And, if nothing else, the desert could provide that most annoying (but necessary) of open-world game staples: the "edge-of-map-barrier." Wander too deep into the sands and your jeep runs out of fuel, your camel dies of thirst or your protagonist gets swept into oblivion by an approaching sandstorm.

Article continues after the video below

Related: Watch VICE's film, 'Big Cats of the Gulf'

Plenty of Job Opportunities

Crime is the lifeblood of any GTA and, as glossy a place as Dubai is from the outside looking in, it also possesses a darker side within which you might expect to build your criminal empire. Much like its bombastic construction projects, the illegal activity that takes place in Dubai is headline grabbing and theatrical. There's no shortage of material here with which to inspire Rockstar's creative leads.

You want drug deals? Here's a story about a gang that was busted for smuggling a whopping 30 kilos of heroin into the country. Heists? Look no further than when a pair of Audi A8s smashed through the glass doors of a shopping center, their drivers stealing $3.4 million of jewelry in under three minutes.

You want assassinations? How about the slaying of a Chechen warlord with a golden gun. Or Mossad's meticulously planned hit on a Hamas operative in a Dubai hotel that featured assassins dressed in tennis shorts and false moustaches. If the latter doesn't sound like something that a Niko Bellic-type character would get roped into being a part of, then I don't know what does.
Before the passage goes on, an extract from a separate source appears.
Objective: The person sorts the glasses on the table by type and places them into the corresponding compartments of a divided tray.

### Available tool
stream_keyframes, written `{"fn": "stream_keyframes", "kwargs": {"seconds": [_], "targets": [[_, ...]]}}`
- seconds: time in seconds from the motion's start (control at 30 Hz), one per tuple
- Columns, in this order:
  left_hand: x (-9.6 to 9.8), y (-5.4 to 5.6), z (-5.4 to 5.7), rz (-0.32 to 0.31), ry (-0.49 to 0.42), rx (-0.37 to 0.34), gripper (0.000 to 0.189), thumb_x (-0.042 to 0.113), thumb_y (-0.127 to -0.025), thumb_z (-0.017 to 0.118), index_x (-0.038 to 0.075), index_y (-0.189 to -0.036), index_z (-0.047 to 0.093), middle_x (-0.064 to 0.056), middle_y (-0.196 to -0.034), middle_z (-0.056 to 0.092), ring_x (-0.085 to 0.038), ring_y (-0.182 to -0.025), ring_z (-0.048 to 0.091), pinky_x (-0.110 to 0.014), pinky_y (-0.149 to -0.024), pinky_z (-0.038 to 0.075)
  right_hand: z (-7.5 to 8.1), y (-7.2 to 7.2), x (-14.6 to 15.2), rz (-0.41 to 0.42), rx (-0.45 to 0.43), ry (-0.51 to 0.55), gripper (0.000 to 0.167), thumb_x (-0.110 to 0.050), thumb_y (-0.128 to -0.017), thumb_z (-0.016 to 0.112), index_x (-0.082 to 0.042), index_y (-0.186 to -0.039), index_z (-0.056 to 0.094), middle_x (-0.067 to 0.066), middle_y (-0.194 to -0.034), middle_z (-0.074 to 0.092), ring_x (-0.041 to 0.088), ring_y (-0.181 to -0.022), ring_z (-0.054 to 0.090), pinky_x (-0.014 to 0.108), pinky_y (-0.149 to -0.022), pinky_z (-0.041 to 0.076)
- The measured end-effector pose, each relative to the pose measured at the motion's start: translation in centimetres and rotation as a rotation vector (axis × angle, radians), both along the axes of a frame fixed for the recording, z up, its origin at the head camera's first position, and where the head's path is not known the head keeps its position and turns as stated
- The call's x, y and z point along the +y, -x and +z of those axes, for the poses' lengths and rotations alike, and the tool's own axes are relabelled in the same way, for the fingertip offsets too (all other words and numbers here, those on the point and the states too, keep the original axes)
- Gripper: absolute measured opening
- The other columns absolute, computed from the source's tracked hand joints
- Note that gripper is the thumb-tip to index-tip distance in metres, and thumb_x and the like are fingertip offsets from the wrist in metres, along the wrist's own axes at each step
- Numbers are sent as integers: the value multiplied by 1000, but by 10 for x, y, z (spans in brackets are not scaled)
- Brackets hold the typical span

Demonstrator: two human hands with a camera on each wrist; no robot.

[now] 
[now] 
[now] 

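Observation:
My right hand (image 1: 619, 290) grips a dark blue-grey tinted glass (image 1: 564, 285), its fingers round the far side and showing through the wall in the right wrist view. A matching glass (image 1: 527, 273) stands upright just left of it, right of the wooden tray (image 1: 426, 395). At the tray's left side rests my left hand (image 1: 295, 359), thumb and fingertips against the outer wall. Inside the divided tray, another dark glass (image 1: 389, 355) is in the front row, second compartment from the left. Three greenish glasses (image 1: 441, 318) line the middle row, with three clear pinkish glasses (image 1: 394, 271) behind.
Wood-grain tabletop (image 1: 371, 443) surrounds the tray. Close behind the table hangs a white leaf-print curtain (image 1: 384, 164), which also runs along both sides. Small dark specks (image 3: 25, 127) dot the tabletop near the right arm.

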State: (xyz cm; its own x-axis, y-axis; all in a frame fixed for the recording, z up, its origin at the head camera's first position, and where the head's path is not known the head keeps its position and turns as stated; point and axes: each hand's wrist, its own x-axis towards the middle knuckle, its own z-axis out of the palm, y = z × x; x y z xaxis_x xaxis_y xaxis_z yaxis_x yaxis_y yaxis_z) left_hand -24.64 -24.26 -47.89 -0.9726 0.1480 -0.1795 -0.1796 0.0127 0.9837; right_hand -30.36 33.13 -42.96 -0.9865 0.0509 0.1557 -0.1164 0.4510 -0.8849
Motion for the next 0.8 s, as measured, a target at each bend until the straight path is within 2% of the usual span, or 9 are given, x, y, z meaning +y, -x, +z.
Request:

And if you're foolhardy enough to think Dubai's police will struggle to give chase once you've committed brazen crimes like these, bear in mind their squad of vehicles includes a Lamborghini Aventador, a Bugatti Veyron, and a BMW i8 (see the video below for the evidence).

GTA V's LSPD might have made more of those five stars with some of these in their fleet

Letting Your Hair Down

Criminals need their down time, and what you spend yours doing between missions is as important to the GTA experience as the main story. Many of us have sunk hours into trying to become the best darts player Steinway Beer Garden has ever seen, or thrashing the yummy mummies of Vespucci Beach in a game of tennis. And Dubai is a city that takes fun seriously, with tourism playing a key role in its economy, assuring the potential for a wide variety of leisure activities to enjoy.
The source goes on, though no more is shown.